Veronica Arutinyan and Igor Elazarov met at Nitzana. Both immigrated from Samarkand in Uzbekistan in the FSU and participated in the SELAH Science program. Elazarov, 22, studied at Nitzana in the 1999/00 academic year, while Arutinyan, 21 came to Nitzana the following year. Though they knew each other from Uzbekistan, their romance began at a party for Nitzana graduates and newcomers in September 2000.
SELAH Students proudly hold up their newly issued ID cards
“Nitzana was the best year of my life,” recalled Arutinyan. “I made so many new friends and the level of studies was really high. I finished the SELAH Science course with good Hebrew and learned a lot about computers, English and of course the desert.”

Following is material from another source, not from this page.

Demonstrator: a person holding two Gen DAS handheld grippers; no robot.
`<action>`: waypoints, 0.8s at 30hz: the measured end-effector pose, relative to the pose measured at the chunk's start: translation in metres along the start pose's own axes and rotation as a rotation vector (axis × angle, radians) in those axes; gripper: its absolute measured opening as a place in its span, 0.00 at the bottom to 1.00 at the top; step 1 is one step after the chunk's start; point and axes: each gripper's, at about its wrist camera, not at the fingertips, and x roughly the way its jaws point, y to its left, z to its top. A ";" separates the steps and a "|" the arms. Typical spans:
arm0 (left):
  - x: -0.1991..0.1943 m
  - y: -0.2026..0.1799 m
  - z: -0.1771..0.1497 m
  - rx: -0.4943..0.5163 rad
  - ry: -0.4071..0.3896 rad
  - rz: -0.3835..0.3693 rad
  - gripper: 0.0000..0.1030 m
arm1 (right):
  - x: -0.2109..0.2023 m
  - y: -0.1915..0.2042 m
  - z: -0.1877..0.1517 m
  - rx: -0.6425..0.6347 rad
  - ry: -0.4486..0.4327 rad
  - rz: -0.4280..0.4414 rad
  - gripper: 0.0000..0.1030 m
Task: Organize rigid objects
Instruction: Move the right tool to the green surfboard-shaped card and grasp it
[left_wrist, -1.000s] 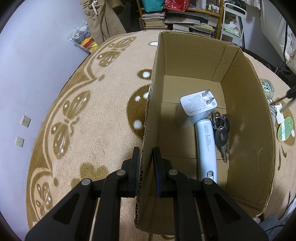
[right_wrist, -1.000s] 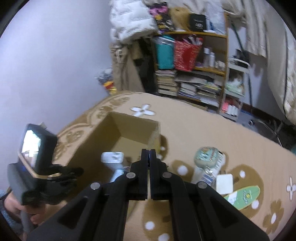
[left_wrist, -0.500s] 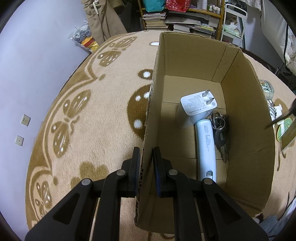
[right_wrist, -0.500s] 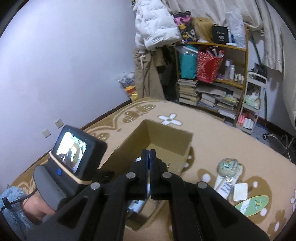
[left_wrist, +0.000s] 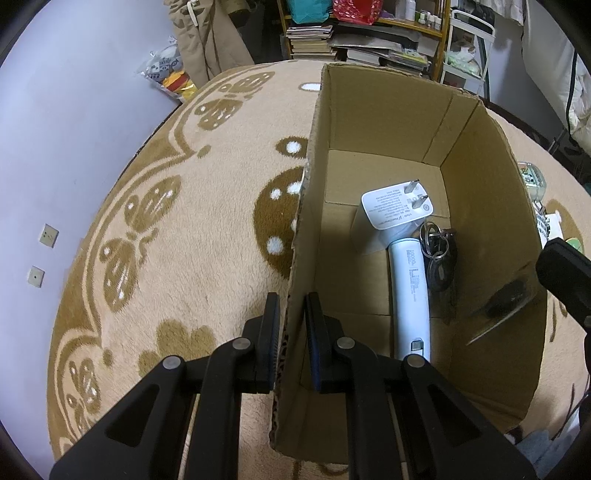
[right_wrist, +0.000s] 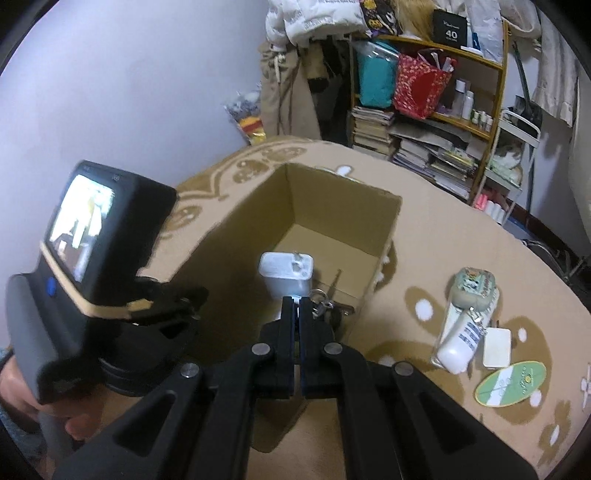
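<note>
We can read "40" in white on a black box (right_wrist: 450, 25) high on the shelf (right_wrist: 476, 61). Inside the cardboard box (left_wrist: 491, 206), the white tube (left_wrist: 410, 291) shows "1000" — the plug (left_wrist: 397, 208) beside it has print too small to read.

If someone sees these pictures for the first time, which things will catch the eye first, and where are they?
The open brown cardboard box stands on the beige patterned carpet, and the left gripper is shut on its near wall. Inside lie a white wall charger, a white cylindrical power bank and a dark bunch of keys. The shut, empty right gripper hangs over the box.
</note>
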 end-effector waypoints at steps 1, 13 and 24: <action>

Both Arutinyan and Elazarov are now in their fourth and final year of studies for a B.Sc. in Engineering at the Negev academic Engineering College in Beer Sheva. They live with Arutinyan parents and brother who immigrated to Israel in 2001.
“We’d like to carry on living in the Negev after we have graduated,” said Arutinyan. “But ultimately we’ll go anywhere in Israel that we can find good jobs.” The SELAH Science program and KEDMA program for Ethiopian immigrants at Nitzana are supported by the Allied Jewish Federation of Colorado, a long time supporter of the village and its absorption programs.
"Both SELAH Science and Kedma," said Nitzana Director David Palmach, "have proven themselves as highly successful programs for integrating new immigrants. At the same time we are transforming Nitzana into one of the country's foremost centers for studying science."
In November the 46 SELAH Science Students at Nitzana, participating in the fifth annual program, officially became Israeli citizens. They received their ID papers, together with more than 100 other SELAH students, at a festive ceremony at the Ahva College from Gidon Bar Lev, Director-General of the Interior Ministry.